═════ Source data
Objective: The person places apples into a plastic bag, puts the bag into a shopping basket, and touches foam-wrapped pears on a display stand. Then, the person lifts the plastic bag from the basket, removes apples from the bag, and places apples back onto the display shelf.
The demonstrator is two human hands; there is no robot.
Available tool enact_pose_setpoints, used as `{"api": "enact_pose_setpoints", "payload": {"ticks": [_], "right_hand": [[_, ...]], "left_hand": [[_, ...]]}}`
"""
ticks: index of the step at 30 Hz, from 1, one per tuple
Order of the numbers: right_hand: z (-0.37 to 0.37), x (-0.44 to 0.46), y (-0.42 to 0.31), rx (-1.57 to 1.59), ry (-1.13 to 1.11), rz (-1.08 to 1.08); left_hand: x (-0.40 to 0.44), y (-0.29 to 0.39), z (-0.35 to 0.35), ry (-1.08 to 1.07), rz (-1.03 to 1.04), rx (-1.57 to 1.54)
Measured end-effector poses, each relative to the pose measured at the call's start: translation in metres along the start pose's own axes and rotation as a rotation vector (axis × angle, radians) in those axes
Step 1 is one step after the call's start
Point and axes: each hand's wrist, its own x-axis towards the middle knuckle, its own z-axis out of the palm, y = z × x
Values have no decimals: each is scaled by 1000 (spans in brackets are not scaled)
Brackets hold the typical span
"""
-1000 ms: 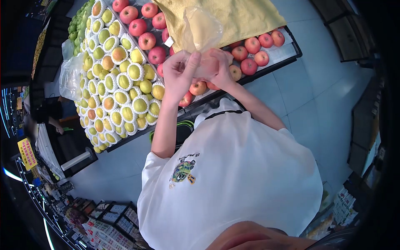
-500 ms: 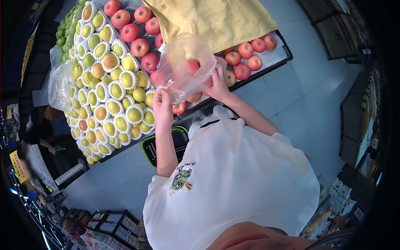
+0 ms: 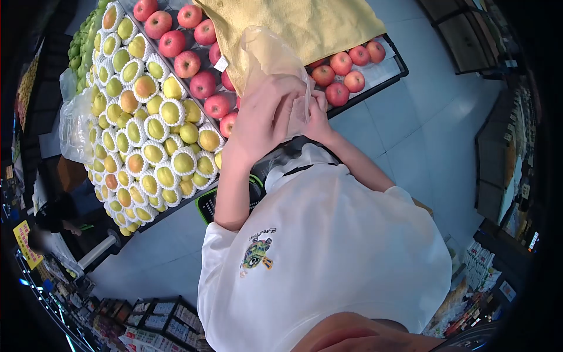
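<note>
A clear plastic bag (image 3: 267, 50) hangs between my hands at the front edge of the fruit stand. My left hand (image 3: 268, 111) lies across the near part of the bag, its fingers curled on the film and pointing right. Close beside it, my right hand (image 3: 319, 117) pinches the bag's right side. The left hand hides part of the bag, so I cannot tell what is inside it. Red apples (image 3: 217, 106) lie just left of my left hand, and more apples (image 3: 337, 94) sit to the right of my right hand.
A yellow cloth (image 3: 328, 29) covers part of the apples. Pears in white foam nets (image 3: 155, 126) fill the left side. A black basket with a green rim (image 3: 205, 205) stands below the stand. At far left is another person (image 3: 56, 214); shelves (image 3: 498, 152) line the right.
My left hand has moved up and right, over the bag and close to my right hand. The bag, spread wide before, is now gathered narrower. The view has shifted slightly.
</note>
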Motion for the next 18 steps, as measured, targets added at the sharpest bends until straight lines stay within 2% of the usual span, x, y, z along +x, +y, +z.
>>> {"api": "enact_pose_setpoints", "payload": {"ticks": [1,2,4,5,6,8,12,14,18], "right_hand": [[-2,1,3,9,7,1],[-4,0,5,143,-63,79],[-7,-1,12,290,-130,156],[-10,-3,16,413,-265,244],[-13,-3,19,536,-406,330],[-23,3,16,599,-450,299],[-34,15,23,732,-545,225],[-36,20,28,734,-587,225],[-12,15,50,865,-638,240]], "left_hand": [[5,-9,10,-33,-229,-146],[9,-18,14,-40,-230,-136],[14,-36,13,-445,-447,348],[6,-48,14,-512,-443,502],[1,-49,14,-513,-452,513],[-11,-42,15,-527,-673,684],[-36,-50,33,-466,-680,785],[-46,-62,46,-485,-433,677],[-61,-76,60,-461,-613,610]]}}
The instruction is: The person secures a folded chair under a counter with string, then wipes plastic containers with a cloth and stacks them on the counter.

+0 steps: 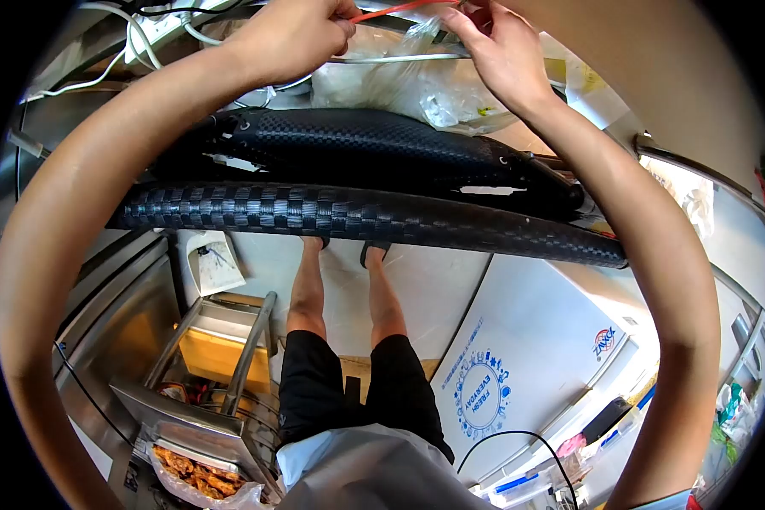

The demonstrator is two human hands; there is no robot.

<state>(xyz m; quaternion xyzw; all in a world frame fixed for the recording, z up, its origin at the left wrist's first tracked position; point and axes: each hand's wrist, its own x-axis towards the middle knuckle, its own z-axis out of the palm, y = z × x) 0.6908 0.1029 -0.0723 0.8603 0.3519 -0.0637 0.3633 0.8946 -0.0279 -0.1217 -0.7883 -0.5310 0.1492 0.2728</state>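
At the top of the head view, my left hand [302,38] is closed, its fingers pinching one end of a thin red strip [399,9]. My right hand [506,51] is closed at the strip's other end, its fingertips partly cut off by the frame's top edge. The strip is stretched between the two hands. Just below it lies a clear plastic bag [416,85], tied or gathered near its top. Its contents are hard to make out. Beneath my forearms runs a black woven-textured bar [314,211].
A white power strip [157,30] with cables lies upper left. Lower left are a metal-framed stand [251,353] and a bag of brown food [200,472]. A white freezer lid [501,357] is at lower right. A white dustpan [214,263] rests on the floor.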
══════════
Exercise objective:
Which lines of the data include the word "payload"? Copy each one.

Answer box:
Available tool enact_pose_setpoints, used as `{"api": "enact_pose_setpoints", "payload": {"ticks": [_], "right_hand": [[_, ...]], "left_hand": [[_, ...]]}}`
>>> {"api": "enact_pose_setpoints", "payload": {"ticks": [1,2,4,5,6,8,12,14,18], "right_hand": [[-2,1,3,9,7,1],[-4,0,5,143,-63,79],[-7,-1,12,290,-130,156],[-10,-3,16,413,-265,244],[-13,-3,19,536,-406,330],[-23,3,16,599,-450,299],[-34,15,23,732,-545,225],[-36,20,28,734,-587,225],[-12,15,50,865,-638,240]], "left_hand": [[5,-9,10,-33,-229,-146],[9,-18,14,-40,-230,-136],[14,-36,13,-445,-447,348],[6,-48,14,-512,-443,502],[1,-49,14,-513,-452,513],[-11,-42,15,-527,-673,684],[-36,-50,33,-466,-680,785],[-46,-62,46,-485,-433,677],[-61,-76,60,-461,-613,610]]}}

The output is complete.